The following column is by longtime urban commentator Neal Peirce:
DETROIT — Could this moment — deep recession deficits notwithstanding — be a golden one of opportunity for America’s cities? Is it time to see them not as dragging anchors but rather as key national assets, the defining centers of our metro regions, essential for climate change progress, new technologies, creative arts and growing vibrant, livable communities?
Detroit, hit by horrendous losses in population and property, would seem the toughest big city in all America to make that case. But CEOs for Cities — a national group that’s celebrated urban renaissance since its 2001 founding — consciously selected Detroit for its annual meeting earlier this month.

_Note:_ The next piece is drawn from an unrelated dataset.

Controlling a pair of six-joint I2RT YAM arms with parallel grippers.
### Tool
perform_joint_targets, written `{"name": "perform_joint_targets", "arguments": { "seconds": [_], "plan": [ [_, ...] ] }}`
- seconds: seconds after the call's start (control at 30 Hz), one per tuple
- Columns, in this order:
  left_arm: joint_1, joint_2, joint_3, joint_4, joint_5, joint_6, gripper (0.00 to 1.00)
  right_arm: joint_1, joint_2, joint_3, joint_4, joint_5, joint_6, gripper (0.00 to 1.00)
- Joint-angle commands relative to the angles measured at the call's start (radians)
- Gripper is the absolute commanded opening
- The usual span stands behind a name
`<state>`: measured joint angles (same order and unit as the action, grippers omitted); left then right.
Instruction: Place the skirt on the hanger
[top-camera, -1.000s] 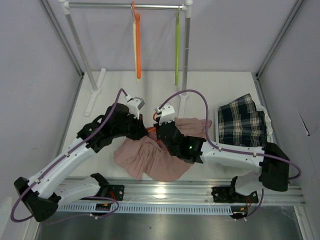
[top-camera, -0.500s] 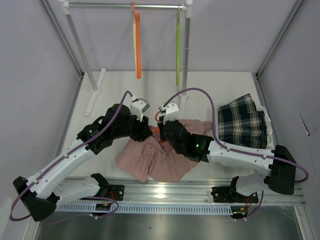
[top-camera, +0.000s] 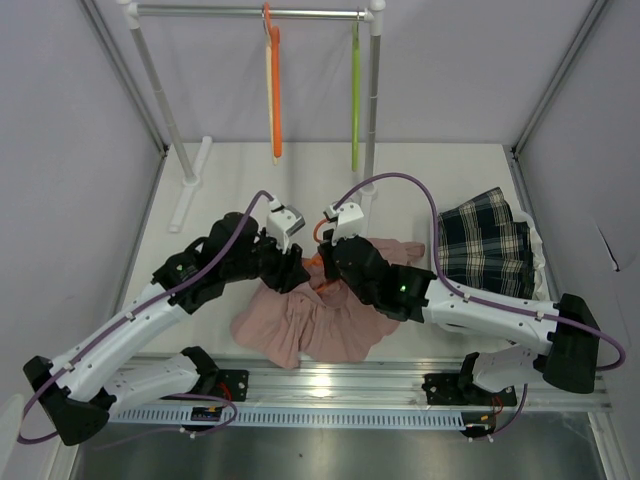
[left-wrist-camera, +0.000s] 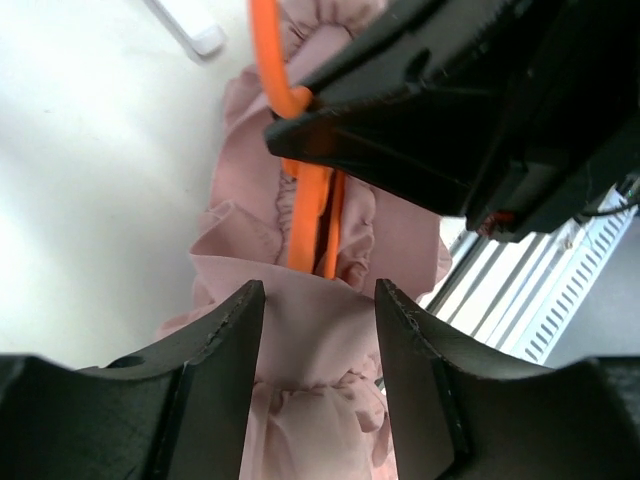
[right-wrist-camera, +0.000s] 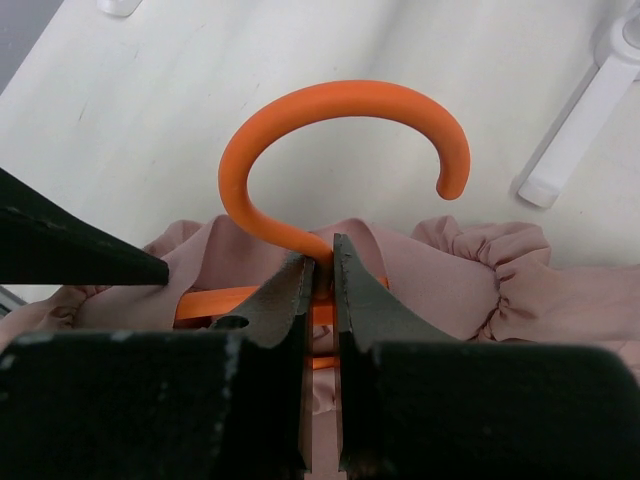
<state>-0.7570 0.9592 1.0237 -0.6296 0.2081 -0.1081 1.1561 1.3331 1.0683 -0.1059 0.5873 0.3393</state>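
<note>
The skirt (top-camera: 482, 243) lies folded at the right side of the tabletop (top-camera: 450, 170), on a white cloth (top-camera: 536, 238), well apart from both arms. It looks soft and light, and I think the pleats will sag and slide when it is lifted. It would be better to take it at one long edge, near the two ends, so it opens flat. Which edge is the waistband I cannot tell. The hanger (top-camera: 268, 95) seems to be the thin pale one on the rail (top-camera: 250, 12) at the back, touching a second orange hanger (top-camera: 276, 110). It is hard to separate the two from here. It should be stiff and very light, and the neck under the hook is a good place to hold it.

Both arms are bent inward, elbows out to the sides, and their wrists meet over the pink garment (top-camera: 300, 320) in the middle. The right end effector (right-wrist-camera: 322, 262) is clenched on the neck of an orange hanger (right-wrist-camera: 340, 110), just under its hook, with the pink cloth around the frame. The left end effector (left-wrist-camera: 315, 300) is released, its fingers standing apart above the pink ruffles and holding nothing. So neither arm is at the skirt, and the task itself looks not yet begun
</note>
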Motion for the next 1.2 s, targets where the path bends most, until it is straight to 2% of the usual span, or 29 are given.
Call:
{"name": "perform_joint_targets", "arguments": {
  "seconds": [0.0,0.17,0.27,0.3,0.47,0.5,0.67,0.7,0.73,0.8,0.83,0.93,1.03,1.17],
  "plan": [
    [-0.013,-0.013,-0.027,0.047,0.057,0.035,0.55,-0.006,-0.040,0.058,0.034,-0.010,0.010,0.00],
    [-0.018,0.004,-0.037,0.053,0.022,0.035,0.53,-0.006,-0.052,0.062,0.032,-0.029,0.012,0.00],
    [-0.018,0.004,-0.042,0.067,0.013,0.033,0.47,-0.006,-0.060,0.062,0.025,-0.033,0.017,0.00],
    [-0.019,0.003,-0.045,0.074,0.010,0.030,0.37,-0.006,-0.063,0.061,0.026,-0.034,0.015,0.00],
    [-0.019,0.018,-0.048,0.085,0.011,0.028,0.10,-0.006,-0.077,0.062,0.018,-0.040,0.021,0.00],
    [-0.019,0.018,-0.050,0.090,0.013,0.025,0.01,-0.007,-0.078,0.062,0.015,-0.037,0.021,0.00],
    [-0.021,-0.010,-0.065,0.114,0.011,0.016,0.00,-0.013,-0.083,0.064,-0.006,-0.026,0.021,0.00],
    [-0.021,-0.017,-0.070,0.120,0.007,0.013,0.00,-0.016,-0.083,0.064,-0.012,-0.024,0.021,0.03],
    [-0.021,-0.031,-0.071,0.123,0.007,0.012,0.00,-0.018,-0.084,0.067,-0.017,-0.015,0.021,0.17],
    [-0.021,-0.042,-0.074,0.125,0.004,0.007,0.00,-0.029,-0.089,0.065,-0.037,-0.003,0.007,0.35],
    [-0.021,-0.045,-0.077,0.123,0.005,0.005,0.00,-0.035,-0.098,0.064,-0.041,0.003,0.004,0.49],
    [-0.021,-0.054,-0.079,0.120,0.004,0.004,0.00,-0.067,-0.121,0.058,-0.061,-0.003,0.006,0.58],
    [-0.021,-0.059,-0.088,0.123,0.001,-0.001,0.00,-0.088,-0.153,0.042,-0.063,-0.029,0.009,0.59],
    [-0.021,-0.073,-0.094,0.133,-0.019,-0.013,0.00,-0.090,-0.172,0.024,-0.097,-0.038,0.023,0.52]
  ]
}}
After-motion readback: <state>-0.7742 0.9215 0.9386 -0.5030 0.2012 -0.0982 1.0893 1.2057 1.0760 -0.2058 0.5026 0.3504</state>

There was honest talk about Detroit’s 40,000 abandoned buildings and the dilemmas of recycling the city’s immense, abandoned land tracts. But a group of young Detroit professionals — “we got tired of drinking and decided to push forward” — appeared to talk about “taking ownership” to reverse blight in neighborhoods, to inspire more start-up firms and attract young suburbanites interested in more diversity. They reported that their formal “Detroit Declaration,” including a focus on Detroit’s strengths in music, film, visual arts and design, has attracted 13,000 Facebook fans.
The Detroit initiatives that may seem “against all odds” do in fact mirror trends working for American cities. Reports are multiplying of a growing cohort of talented young people, many of them college graduates, drawn to cities by their dynamism and excitement. Plus, with the mortgage meltdown, paying city rents may trump the risks of suburban mortgages.
Then there’s a clear trend, notes Carol Coletta, president of CEOs for Cities: recognizing, then exploiting, cities’ sometimes hidden assets. A prime example is the Atlanta Beltline, a year a forlorn and abandoned 22-mile loop of rail lines now being made into a linear park of 1,200 landscaped acres with recouped industrial sites and transit service for 45 neighborhoods.